Поначалу Гаитэ ощущала лишь невыносимую горечь. Она ведь выросла с убеждением в том, что брак — это сделка. Что он не имеет ничего общего с любовью. И уже одно то, что её будущий муж хорош собой, молод и любит её можно считать дарами судьбы.

Хотя — любит ли?..

В сероватом рассветном сумраке лицо Торна было словно незнакомым. Тело, лежавшее на ней, было тяжёлым, а под своими руками, обнимавшими его, Гаитэ ощущала сильные, словно витые канаты, мышцы.

Но у него были тёплые, мягкие губы. И прикосновения, вопреки ожиданиям, были такими нежными, что Гаитэ почувствовала, как потихоньку словно оттаивает, слабеет и действительно подчиняется ему, увлекающему за собой, как поток увлекает упавшую в него песчинку.

В теле начало разгораться тепло, всё жарче и жарче, пока не превратилось в пламенеющий, яркий цветок, опаляющий её блаженным, ослепительным светом.

Это было словно волна, накрывающая внезапно и с головой, так, что Гаитэ невольно не смогла подавить тихий полувсхлип-полустон.
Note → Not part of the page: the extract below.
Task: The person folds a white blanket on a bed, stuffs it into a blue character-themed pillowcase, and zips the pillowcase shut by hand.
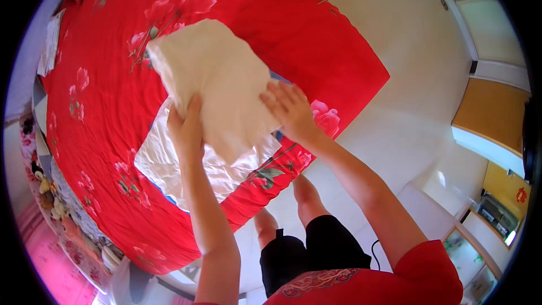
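Note:
A folded cream cloth (224, 80), partly blurred, is between my two hands above a bed with a red floral cover (101, 127). My left hand (186, 127) grips the cloth's near left edge, with the thumb on top and the other fingers partly hidden. At the cloth's right edge, my right hand (290, 108) lies with its fingers stretched out over it. Beneath, a shiny white satin-like cloth (159, 161) is spread on the bed, with blue fabric showing at its edges.
Several stuffed toys (57, 203) line the bed's left side. Pale floor (372, 106) borders the bed on the right, with a wood-topped cabinet (491, 114) beyond. My legs stand close to the bed's near edge.

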Demonstrator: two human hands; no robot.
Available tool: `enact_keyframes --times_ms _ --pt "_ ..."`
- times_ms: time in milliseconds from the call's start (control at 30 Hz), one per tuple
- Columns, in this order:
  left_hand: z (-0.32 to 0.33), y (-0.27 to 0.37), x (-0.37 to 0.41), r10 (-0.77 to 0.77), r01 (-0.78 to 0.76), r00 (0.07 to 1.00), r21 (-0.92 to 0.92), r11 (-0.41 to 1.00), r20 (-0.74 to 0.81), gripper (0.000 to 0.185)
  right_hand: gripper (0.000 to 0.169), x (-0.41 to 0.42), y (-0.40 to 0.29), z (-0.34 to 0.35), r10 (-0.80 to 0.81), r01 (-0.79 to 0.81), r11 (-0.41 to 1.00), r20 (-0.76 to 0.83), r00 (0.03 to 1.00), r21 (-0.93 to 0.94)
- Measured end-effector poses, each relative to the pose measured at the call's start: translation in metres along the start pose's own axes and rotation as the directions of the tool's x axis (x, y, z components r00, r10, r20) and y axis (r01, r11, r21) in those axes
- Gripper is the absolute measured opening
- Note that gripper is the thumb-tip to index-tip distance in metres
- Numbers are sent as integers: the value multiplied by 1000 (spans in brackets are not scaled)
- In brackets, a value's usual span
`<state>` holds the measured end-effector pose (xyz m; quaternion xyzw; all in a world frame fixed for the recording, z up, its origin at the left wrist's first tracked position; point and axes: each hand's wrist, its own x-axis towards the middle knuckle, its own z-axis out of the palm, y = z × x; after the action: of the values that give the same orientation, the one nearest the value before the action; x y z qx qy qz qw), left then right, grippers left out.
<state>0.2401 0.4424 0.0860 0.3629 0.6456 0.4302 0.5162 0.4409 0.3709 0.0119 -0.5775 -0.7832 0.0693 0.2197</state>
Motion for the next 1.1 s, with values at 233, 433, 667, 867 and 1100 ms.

— Доброе утро, госпожа герцогиня, — улыбнулся Торн.

А Гаитэ, всё ещё потрясённая своей внезапной капитуляцией, нашла в себе силы лишь слабо кивнуть.

В дверь постучали. Упреждая возражения Гаитэ Торн поспешил сам отворить замок, предварительно грубо осведомившись:

— Кого чёрт принёс?

— Господин, откройте, это я.

— Маркелло? — Торн рывком распахнул дверь. — Чего тебе надо?

— Господин, вас повсюду ищут. Его Величество срочно вызывает к себе.

— Что-то случилось? — нахмурился Торн.

— Не могу знать. Меня никто в тайны не посвящает.

— Ладно. Сейчас приду. Ступай, — махнул он рукой. — Боюсь, сеньорита, что я не могу наслаждаться вашим обществом столько, сколько планировал. Долг вынуждает меня повиноваться приказам отца.

Откинув рукой полог, Гаитэ взглянула на Торна с улыбкой:

— Я не смею вставать между вами и вашим долгом. Но я буду ждать вас, как и полагается преданной… хм-м? Невесте? Или — любовнице?

Гаитэ пыталась пошутить, но Торн слишком буквально воспринял её слова.